#### [Problem requirements]
Report each line of the listing below that holds "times".

────────────────────────────────────────

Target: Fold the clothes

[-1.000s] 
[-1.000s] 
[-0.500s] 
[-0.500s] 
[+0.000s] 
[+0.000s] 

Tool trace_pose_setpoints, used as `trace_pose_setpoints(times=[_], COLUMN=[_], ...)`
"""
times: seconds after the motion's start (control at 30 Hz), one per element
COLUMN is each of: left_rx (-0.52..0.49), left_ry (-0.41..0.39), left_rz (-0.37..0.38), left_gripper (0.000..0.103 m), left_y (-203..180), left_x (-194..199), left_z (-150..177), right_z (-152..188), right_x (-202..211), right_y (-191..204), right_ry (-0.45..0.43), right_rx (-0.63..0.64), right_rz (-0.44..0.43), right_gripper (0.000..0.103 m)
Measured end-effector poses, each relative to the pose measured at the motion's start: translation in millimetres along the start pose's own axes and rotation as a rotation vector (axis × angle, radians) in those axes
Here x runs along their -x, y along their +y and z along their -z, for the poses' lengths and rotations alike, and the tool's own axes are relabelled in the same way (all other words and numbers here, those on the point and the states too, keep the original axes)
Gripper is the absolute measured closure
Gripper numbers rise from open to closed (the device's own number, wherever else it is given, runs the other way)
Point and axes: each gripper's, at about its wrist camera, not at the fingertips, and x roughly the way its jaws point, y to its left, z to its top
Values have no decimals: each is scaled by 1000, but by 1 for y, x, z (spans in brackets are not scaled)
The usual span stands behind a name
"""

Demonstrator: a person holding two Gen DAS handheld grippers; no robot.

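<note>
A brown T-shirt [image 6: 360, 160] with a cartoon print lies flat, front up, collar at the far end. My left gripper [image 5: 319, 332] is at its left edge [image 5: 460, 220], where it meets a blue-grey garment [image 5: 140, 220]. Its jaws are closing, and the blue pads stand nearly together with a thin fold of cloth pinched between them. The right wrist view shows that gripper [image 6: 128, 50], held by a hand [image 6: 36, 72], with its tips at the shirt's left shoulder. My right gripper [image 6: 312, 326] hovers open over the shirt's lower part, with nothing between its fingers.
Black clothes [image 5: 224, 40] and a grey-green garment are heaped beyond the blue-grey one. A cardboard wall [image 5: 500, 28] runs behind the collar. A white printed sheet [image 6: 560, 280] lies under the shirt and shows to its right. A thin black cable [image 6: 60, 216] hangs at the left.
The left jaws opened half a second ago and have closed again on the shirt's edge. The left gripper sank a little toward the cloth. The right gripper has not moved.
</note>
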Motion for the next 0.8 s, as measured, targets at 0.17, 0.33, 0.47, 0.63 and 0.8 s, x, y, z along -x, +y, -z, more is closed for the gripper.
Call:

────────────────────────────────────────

#### [Answer to this exercise]
Tool trace_pose_setpoints, used as `trace_pose_setpoints(times=[_], COLUMN=[_], ...)`
times: seconds after the motion's start (control at 30 Hz), one per element

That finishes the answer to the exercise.